§ **What you have to do**
From the records below, please repeat exactly the line that has "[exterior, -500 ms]", the line that has "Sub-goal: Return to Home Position", and every line between them, and nothing else.
━━━ Record excerpts ━━━
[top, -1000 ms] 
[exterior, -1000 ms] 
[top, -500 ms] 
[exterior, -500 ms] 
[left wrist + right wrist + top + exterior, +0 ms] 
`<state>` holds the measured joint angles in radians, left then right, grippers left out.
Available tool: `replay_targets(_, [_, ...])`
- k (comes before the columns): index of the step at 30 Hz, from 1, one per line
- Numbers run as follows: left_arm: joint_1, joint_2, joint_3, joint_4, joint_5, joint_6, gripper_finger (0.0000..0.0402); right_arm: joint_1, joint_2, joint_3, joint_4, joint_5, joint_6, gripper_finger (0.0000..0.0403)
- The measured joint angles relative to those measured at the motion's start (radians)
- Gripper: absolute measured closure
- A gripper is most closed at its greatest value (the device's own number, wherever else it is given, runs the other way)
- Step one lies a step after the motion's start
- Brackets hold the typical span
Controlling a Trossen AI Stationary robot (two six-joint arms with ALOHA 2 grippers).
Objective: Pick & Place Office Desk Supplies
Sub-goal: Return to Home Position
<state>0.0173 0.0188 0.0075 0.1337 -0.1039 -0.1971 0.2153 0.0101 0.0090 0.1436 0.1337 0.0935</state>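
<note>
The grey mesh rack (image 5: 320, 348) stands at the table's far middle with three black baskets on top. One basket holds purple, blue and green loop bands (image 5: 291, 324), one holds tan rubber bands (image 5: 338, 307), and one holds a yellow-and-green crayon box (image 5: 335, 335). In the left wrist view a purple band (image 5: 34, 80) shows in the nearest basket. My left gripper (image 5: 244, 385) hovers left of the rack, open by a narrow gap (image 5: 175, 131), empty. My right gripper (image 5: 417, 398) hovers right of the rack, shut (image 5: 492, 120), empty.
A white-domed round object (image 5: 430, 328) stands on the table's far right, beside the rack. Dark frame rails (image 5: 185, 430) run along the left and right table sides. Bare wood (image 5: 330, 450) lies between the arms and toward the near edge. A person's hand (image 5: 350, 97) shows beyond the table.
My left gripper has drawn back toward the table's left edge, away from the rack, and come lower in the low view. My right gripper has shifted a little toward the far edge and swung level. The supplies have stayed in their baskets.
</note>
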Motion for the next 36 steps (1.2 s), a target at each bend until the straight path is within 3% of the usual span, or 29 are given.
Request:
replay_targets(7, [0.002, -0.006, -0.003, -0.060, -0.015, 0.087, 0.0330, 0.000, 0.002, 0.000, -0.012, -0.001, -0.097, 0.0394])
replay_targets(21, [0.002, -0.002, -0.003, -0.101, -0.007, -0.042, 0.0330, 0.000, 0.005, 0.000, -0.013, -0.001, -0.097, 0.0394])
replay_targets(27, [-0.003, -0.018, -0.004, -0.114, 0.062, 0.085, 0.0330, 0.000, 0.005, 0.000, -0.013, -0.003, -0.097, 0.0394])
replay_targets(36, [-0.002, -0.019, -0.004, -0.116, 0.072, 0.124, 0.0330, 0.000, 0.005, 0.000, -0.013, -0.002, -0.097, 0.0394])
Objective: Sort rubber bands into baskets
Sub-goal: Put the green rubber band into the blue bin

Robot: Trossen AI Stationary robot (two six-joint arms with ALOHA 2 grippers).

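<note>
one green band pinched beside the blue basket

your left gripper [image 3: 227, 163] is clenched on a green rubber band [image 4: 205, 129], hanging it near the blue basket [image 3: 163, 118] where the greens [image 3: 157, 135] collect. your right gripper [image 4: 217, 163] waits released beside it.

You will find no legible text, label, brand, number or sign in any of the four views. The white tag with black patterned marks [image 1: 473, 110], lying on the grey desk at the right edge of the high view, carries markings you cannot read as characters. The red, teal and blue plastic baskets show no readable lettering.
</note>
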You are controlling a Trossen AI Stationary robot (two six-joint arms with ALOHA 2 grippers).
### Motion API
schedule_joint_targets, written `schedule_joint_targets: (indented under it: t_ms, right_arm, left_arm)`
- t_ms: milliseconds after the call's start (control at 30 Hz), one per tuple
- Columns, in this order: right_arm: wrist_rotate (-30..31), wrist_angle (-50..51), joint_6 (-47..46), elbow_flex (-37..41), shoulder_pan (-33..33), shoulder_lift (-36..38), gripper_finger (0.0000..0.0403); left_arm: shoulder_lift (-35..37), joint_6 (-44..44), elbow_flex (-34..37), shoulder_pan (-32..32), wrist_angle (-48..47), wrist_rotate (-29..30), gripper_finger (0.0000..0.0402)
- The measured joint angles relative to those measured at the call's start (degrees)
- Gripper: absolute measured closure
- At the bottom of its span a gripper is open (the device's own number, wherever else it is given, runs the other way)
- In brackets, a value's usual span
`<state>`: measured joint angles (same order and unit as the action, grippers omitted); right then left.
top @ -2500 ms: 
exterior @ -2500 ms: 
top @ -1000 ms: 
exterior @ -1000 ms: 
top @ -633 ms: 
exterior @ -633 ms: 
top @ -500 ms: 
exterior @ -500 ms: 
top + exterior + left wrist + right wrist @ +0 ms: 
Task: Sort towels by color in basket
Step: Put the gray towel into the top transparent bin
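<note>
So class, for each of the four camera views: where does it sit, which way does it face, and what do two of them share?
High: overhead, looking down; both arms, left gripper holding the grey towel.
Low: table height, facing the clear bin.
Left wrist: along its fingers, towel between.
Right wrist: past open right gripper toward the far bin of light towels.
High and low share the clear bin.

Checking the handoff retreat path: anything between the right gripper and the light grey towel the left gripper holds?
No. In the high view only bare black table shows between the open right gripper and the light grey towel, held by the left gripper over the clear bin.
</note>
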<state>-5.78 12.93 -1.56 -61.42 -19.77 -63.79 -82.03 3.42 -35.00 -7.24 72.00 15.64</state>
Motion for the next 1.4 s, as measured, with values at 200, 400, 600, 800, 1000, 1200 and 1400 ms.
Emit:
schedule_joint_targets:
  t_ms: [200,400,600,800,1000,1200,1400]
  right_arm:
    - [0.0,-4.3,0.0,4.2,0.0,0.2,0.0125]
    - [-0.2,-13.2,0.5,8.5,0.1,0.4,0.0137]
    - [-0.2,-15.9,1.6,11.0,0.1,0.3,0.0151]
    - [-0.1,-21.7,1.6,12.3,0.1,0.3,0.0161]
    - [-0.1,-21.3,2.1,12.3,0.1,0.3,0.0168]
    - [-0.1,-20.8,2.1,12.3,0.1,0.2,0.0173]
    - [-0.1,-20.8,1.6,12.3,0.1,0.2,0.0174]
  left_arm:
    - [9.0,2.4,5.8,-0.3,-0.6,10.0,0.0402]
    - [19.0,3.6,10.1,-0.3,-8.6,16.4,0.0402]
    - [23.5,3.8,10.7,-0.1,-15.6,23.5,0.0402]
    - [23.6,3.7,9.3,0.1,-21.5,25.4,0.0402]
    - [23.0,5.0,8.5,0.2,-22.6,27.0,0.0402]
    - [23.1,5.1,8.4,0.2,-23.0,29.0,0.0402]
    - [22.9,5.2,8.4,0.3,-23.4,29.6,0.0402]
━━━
§ **Expected answer**
[exterior, -500 ms] 
[left wrist + right wrist + top + exterior, +0 ms] 
`<state>` holds the measured joint angles in radians, left then right, grippers left out.
Available tool: `replay_targets(_, [_, ...])`
- k (comes before the columns): index of the step at 30 Hz, from 1, one per line
- Numbers run as follows: left_arm: joint_1, joint_2, joint_3, joint_4, joint_5, joint_6, gripper_finger (0.0000..0.0402); right_arm: joint_1, joint_2, joint_3, joint_4, joint_5, joint_6, gripper_finger (0.0000..0.0403)
- The measured joint angles relative to those measured at the motion's start (radians)
- Gripper: absolute measured closure
- A gripper is most closed at its greatest value (the device's own number, wherever else it is given, runs the other way)
- Step one lies a step after the motion's start
- Brackets hold the typical span
Controlling a Trossen AI Stationary robot (two six-joint arms with ALOHA 2 grippers).
Objective: Pick & Place Office Desk Supplies
Sub-goal: Return to Home Position

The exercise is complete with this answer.